Assigned task:
Only one stretch of the data below should be repeated: the lines from the line containing "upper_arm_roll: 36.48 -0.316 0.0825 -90" through the line containing "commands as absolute", inclusive, exactly as they are.

*** Opening of Data for analysis ***

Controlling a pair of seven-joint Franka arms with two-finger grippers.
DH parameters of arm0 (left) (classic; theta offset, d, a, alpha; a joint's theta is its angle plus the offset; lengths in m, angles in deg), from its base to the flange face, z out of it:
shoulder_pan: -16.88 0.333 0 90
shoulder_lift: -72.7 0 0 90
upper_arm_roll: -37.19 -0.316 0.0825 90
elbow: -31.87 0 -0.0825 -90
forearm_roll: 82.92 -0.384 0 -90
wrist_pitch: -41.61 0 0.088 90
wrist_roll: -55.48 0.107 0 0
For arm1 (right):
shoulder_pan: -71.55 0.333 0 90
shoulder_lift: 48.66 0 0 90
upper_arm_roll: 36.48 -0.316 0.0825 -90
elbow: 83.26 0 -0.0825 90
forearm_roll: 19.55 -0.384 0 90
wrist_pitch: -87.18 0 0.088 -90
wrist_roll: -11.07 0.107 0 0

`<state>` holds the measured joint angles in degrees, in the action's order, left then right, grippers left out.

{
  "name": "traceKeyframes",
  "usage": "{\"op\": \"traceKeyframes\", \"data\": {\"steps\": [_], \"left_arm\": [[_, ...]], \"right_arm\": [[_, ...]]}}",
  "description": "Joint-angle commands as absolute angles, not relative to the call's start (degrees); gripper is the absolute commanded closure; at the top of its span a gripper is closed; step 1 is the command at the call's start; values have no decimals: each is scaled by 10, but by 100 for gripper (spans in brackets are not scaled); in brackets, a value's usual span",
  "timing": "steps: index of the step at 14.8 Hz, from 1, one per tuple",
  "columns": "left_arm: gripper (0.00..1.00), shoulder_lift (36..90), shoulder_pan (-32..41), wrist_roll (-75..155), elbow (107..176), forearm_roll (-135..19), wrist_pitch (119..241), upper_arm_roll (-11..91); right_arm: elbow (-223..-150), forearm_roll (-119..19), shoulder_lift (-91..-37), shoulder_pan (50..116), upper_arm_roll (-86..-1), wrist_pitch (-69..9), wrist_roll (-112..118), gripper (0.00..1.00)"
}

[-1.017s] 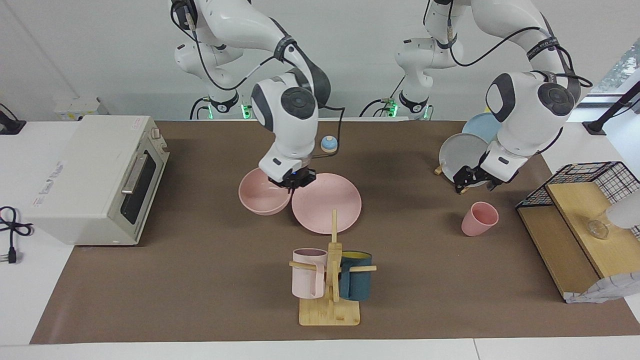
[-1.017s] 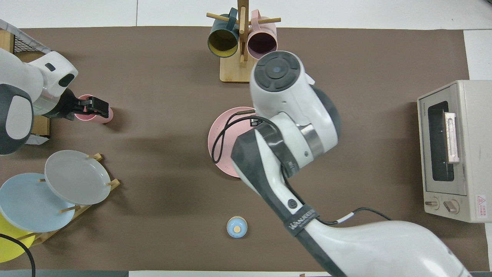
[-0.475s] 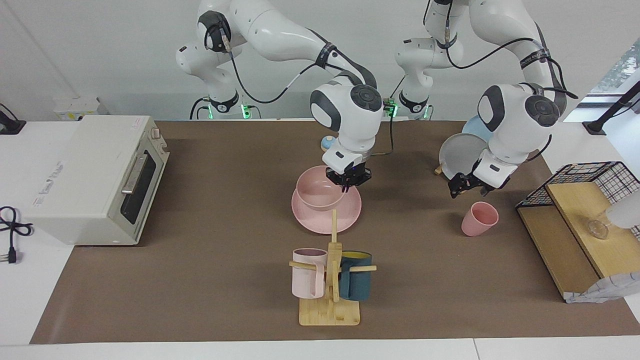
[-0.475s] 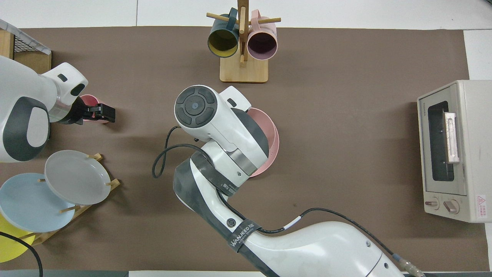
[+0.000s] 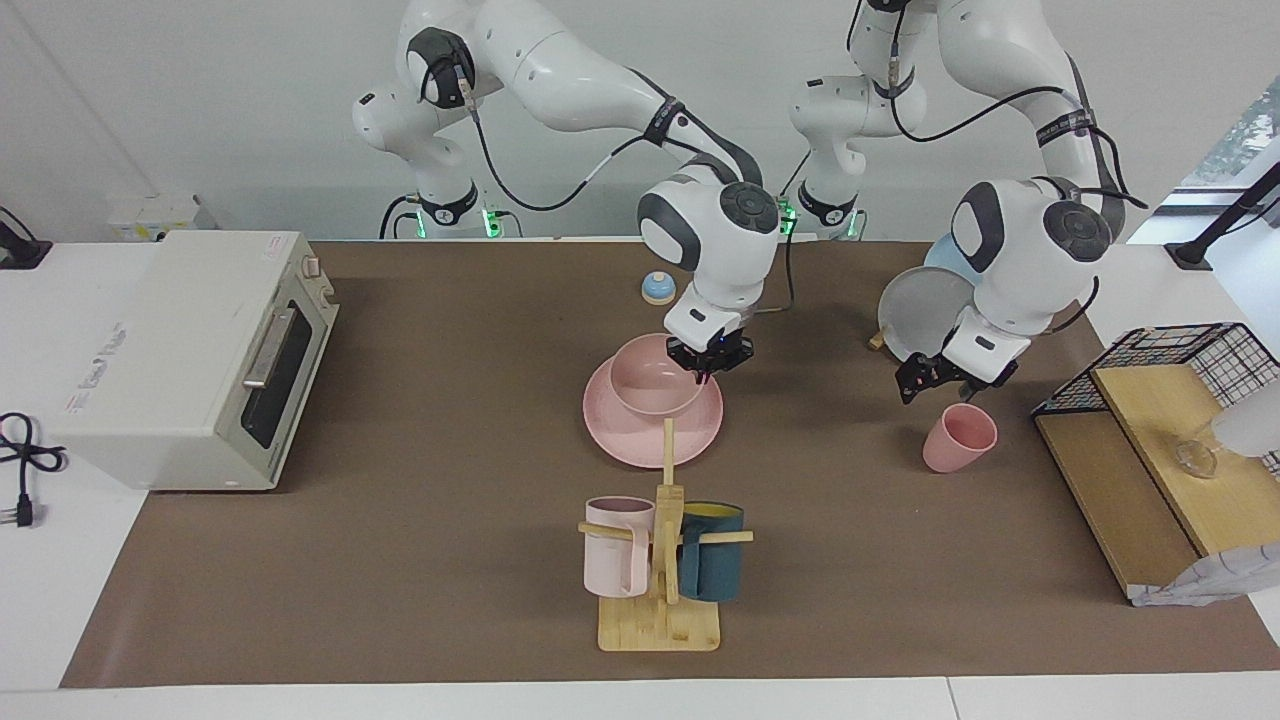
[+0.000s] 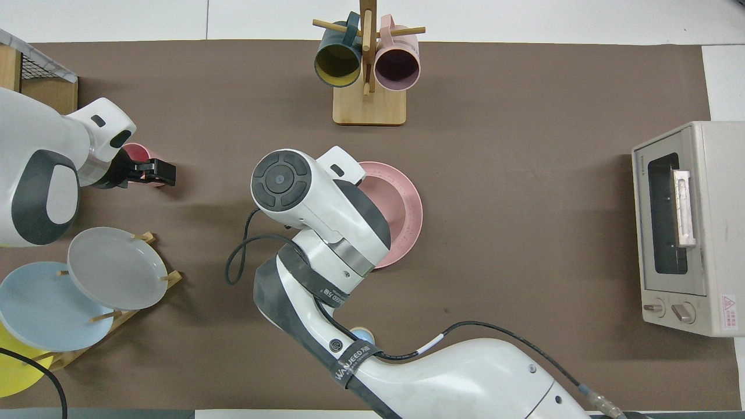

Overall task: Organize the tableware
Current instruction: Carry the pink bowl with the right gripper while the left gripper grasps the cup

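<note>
Pink bowl [image 5: 655,375] sits on the pink plate [image 5: 615,435] mid-table, my right gripper [image 5: 708,368] clenched on its rim at the edge nearer my bases. Risk: pulling away before letting go would drag or tip the bowl off the plate. My left gripper [image 5: 935,377], fingers spread, hangs over the pink cup [image 5: 958,438] toward the left arm's end; a skewed descent could topple it. Surface: brown mat [image 5: 400,560] on a white table; white wall above; toaster oven [image 5: 190,355] at the right arm's end.

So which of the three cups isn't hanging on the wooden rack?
The handleless pink cup, standing alone on the table under the left pincer. The pale pink mug and teal mug hang on the rack.
</note>
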<state>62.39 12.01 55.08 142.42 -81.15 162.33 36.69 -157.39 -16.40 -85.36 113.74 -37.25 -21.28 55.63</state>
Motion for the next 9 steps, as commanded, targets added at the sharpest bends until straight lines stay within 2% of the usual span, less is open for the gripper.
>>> {"op": "traceKeyframes", "data": {"steps": [1, 5, 9], "left_arm": [[5, 615, 122, 565, 1431, -803, 1649, 365], [5, 609, 122, 565, 1431, -803, 1655, 365], [5, 606, 124, 567, 1402, -808, 1612, 364]], "right_arm": [[-1584, -156, -849, 1127, -376, -221, 568, 100], [-1604, -156, -848, 1125, -376, -236, 568, 100], [-1586, -155, -848, 1116, -376, -225, 566, 66]]}}
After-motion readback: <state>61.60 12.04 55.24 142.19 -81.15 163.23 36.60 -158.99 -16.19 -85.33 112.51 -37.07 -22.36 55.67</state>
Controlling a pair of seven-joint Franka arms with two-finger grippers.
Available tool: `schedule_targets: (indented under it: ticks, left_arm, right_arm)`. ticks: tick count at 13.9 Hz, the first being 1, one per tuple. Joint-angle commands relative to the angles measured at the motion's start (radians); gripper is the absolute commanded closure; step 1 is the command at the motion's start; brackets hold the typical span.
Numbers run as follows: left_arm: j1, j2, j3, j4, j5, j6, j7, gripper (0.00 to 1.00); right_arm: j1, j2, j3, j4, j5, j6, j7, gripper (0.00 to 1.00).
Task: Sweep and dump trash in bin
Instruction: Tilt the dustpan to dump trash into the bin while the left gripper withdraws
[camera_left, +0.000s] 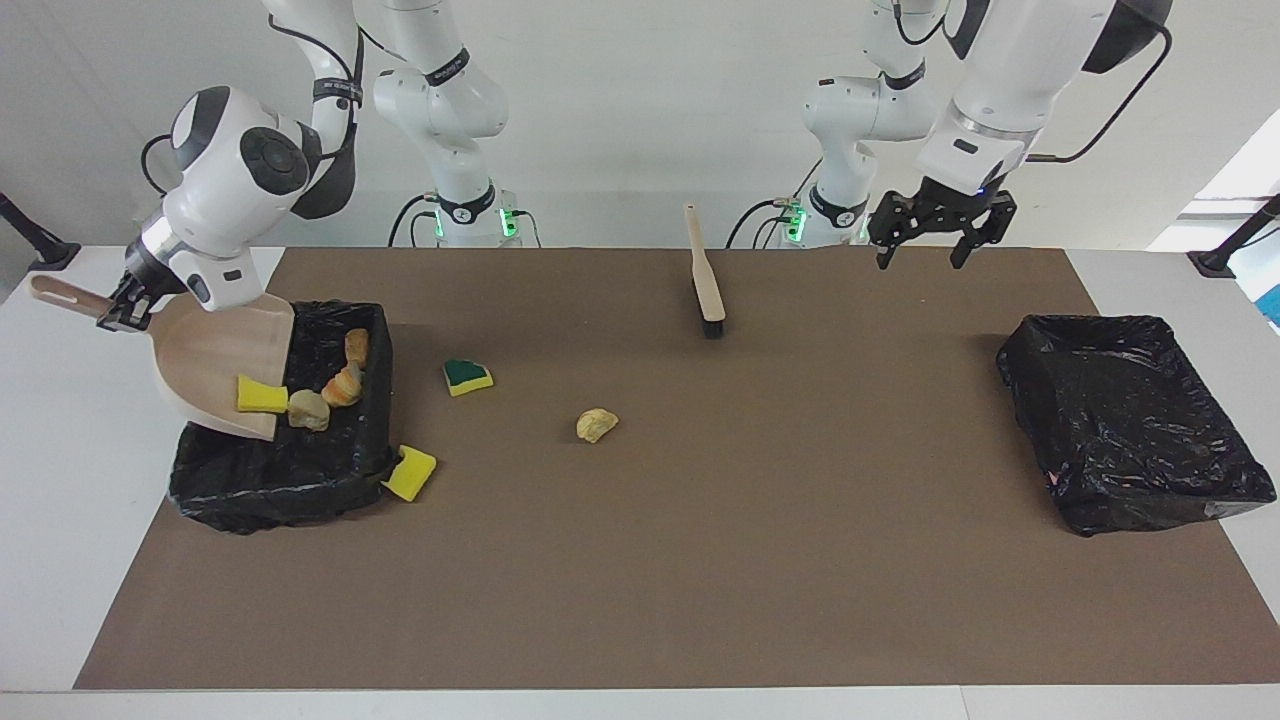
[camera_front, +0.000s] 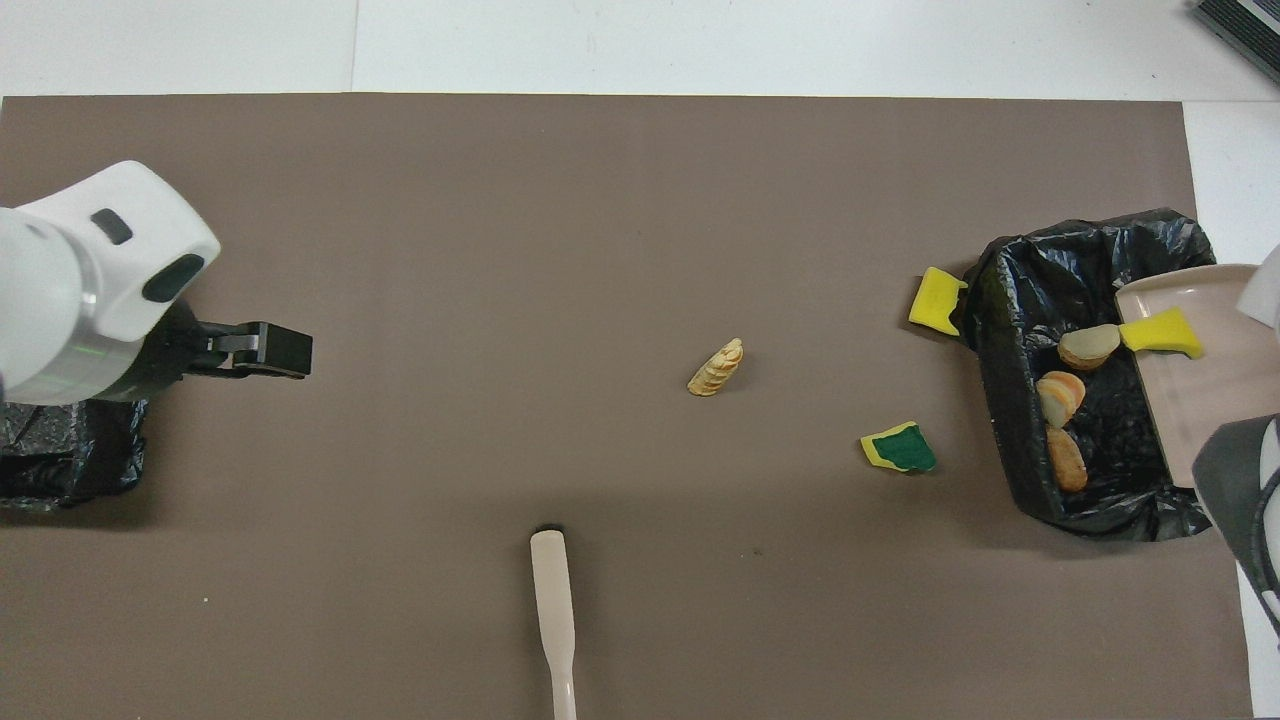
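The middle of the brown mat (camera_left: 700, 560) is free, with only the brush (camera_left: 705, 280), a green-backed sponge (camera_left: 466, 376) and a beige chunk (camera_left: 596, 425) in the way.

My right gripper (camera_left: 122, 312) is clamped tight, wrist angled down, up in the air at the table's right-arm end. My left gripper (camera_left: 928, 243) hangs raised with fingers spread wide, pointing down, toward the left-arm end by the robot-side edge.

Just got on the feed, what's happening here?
The right gripper is shut on the handle of the tilted dustpan, dumping trash into the black bin. One yellow sponge piece clings to its lip. Three scraps lie on the mat. The left gripper hangs open, away from the brush.
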Motion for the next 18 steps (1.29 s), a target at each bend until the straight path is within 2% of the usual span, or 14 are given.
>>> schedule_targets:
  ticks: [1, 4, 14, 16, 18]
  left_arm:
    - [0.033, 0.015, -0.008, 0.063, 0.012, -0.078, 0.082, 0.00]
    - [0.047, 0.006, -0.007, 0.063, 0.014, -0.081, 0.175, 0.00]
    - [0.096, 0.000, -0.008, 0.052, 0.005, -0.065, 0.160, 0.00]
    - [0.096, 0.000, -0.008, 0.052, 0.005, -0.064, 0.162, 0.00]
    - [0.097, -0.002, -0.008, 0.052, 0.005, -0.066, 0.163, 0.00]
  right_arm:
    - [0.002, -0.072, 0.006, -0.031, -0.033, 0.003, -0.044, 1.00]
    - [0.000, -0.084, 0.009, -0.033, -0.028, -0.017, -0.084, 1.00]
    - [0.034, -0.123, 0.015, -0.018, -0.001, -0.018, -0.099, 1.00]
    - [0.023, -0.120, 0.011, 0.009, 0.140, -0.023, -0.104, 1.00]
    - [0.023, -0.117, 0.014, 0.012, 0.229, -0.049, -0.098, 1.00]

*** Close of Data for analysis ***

Solution to the exercise:
upper_arm_roll: 36.48 -0.316 0.0825 -90
elbow: 83.26 0 -0.0825 90
forearm_roll: 19.55 -0.384 0 90
wrist_pitch: -87.18 0 0.088 -90
wrist_roll: -11.07 0.107 0 0

`<state>` holds the measured joint angles in degrees, in the action's order, left then right, grippers left out.

{
  "name": "traceKeyframes",
  "usage": "{\"op\": \"traceKeyframes\", \"data\": {\"steps\": [_], \"left_arm\": [[_, ...]], \"right_arm\": [[_, ...]]}}",
  "description": "Joint-angle commands as absolute angles, not relative to the call's start (degrees); gripper is the absolute commanded closure; at the top of its span a gripper is closed; step 1 is the command at the call's start; values have no decimals: each is scaled by 10, but by 100 for gripper (spans in brackets are not scaled); in brackets, a value's usual span",

No additional output is required.